Уэс замолчал. Молчала и Бэт.

– Что это такое? – наконец спросила она, показывая пальцем на металлические эмблемы в виде кленовых листьев на его рубашке.

– Это знаки военного отличия. Они означают, что я – майор.

– Когда же тебе надо идти на работу, господин майор?

– У меня… у меня сейчас свободный график.

– Вот уж точно. Слетал на пикник в Лос-Анджелес, и дома – никакого военного распорядка дня. Да, не таким я представляла себе настоящего моряка, – рассмеялась она.

– А тебе-то самой когда на работу?

– Вообще-то я прихожу в свой музей около десяти утра.

Она допила кофе, поставила чашку на столик и вытянула ноги. Кое-где ее бедра были покрыты смешными веснушками.

«Поцелуи ангелов», – сказала бы об этих веснушках его мать.

– А ты похож на бегуна, – сказала она, глядя на его мощные ноги.

– Я всегда должен быть в форме, это – обязательное условие военной службы.

– Не собираешься ли ты отправиться сейчас на утреннюю пробежку? – засмеялась она и наклонилась к нему. У Уэса пересохло в горле.

Через два часа они стояли в гостиной Уэса у входной двери.

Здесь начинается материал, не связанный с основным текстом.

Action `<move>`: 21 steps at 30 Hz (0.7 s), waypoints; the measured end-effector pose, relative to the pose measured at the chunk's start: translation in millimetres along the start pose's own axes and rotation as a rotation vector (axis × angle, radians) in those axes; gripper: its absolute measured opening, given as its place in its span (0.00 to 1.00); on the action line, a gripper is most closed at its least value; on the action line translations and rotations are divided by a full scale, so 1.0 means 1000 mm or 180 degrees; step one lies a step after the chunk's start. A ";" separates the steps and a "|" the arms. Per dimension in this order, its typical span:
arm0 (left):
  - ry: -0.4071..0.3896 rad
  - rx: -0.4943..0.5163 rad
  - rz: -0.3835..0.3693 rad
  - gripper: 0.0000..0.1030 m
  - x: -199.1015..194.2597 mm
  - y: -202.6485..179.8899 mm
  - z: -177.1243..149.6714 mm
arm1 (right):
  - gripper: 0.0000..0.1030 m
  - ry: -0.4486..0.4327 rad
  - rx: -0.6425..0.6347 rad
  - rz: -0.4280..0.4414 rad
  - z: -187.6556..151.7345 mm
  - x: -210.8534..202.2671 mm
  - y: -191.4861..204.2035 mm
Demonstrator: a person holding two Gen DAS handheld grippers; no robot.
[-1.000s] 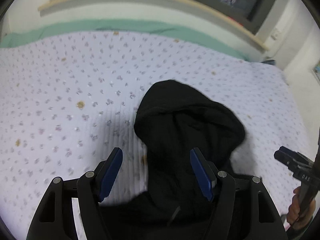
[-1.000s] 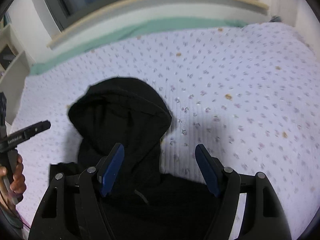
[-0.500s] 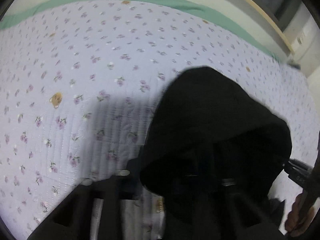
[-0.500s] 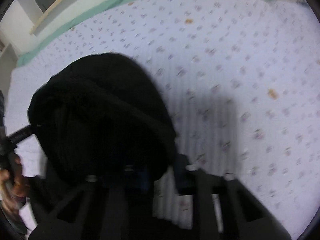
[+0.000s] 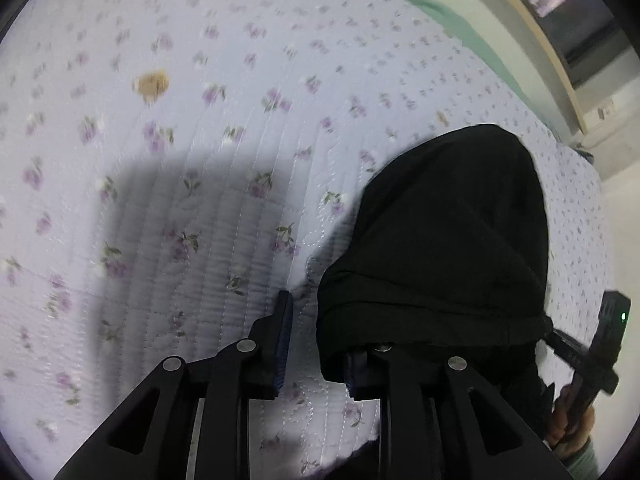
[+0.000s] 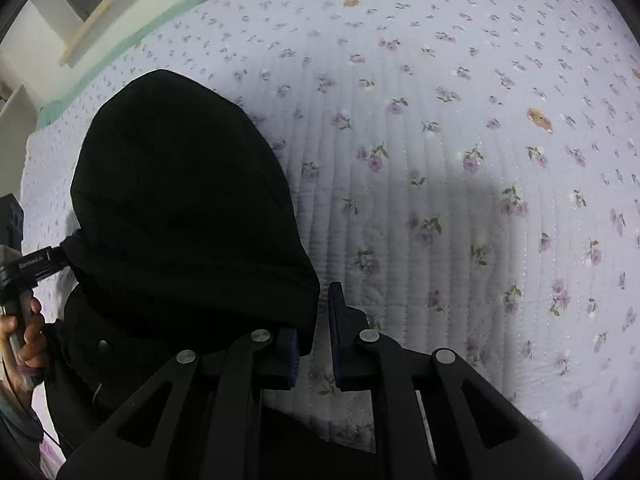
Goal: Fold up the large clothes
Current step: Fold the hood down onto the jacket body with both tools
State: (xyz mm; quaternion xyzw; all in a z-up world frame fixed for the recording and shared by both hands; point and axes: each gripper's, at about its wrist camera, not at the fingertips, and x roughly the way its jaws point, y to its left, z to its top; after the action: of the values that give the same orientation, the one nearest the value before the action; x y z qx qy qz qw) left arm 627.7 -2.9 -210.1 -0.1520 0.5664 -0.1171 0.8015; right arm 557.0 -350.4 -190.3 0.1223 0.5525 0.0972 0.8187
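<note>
A black hoodie lies on the bed, its hood [image 5: 448, 232] [image 6: 184, 200] spread flat. My left gripper [image 5: 316, 320] is low at the hood's left lower edge. Its jaws are opening: the hood drapes over the right finger, and quilt shows between the fabric and the left finger [image 5: 282, 328]. My right gripper [image 6: 318, 308] is shut at the hood's right lower edge, with the fabric's rim at its tips and the left finger hidden under cloth. Each view shows the other gripper [image 5: 592, 352] [image 6: 32, 264] beside the hood, held in a hand [image 5: 568, 428] [image 6: 28, 332].
The bed is covered by a pale lilac quilt [image 5: 200, 160] [image 6: 480, 160] with small flowers, wide on the outer side of each gripper. A green sheet edge [image 5: 432, 4] and a wooden ledge [image 6: 100, 28] run along the far side by the wall.
Both grippers have come down close to the quilt at the hood's lower corners. Their jaws went from wide open to nearly together, and the hood now covers each inner finger.
</note>
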 end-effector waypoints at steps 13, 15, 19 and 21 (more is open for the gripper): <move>-0.0557 0.0665 -0.0179 0.47 -0.105 -0.050 0.006 | 0.58 -0.0371 -0.0243 0.0450 0.019 -0.089 0.026; -0.0516 0.0625 -0.0375 0.48 -0.087 -0.066 0.020 | 0.58 -0.0346 -0.0320 0.0457 0.030 -0.075 0.041; -0.0167 0.0540 -0.0323 0.48 -0.035 -0.068 0.020 | 0.58 -0.0097 -0.0438 0.0415 0.032 -0.027 0.047; 0.0023 0.0537 -0.0190 0.47 -0.004 -0.058 0.013 | 0.56 0.0111 -0.0490 0.0294 0.022 -0.002 0.044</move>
State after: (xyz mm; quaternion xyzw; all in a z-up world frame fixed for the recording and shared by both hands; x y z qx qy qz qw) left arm 638.0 -53.8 -181.0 -0.1003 0.5527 -0.1888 0.8055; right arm 575.5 -311.0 -166.6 0.0826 0.5513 0.1791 0.8106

Он был полностью раздет. Она одной рукой прижимала к груди свою одежду, а в другой держала его рубашку.

– Вообще-то надо было эту рубашку постирать и выгладить, но боюсь, пообещаю и ничего не сделаю.

– А я не настаиваю, – сказал он. – Когда мы увидимся?

– Как можно раньше.

– А вдруг я не доживу до этого?

Она поцеловала его в грудь, открыла дверь и, не оборачиваясь, раздетая пошла к себе домой…

У Уэса зазвонил телефон.

– Ты догадался, кто это? – послышался в трубке знакомый мужской голос.

– Конечно.

Это был Франк Греко – контрразведчик из флотской Службы расследований.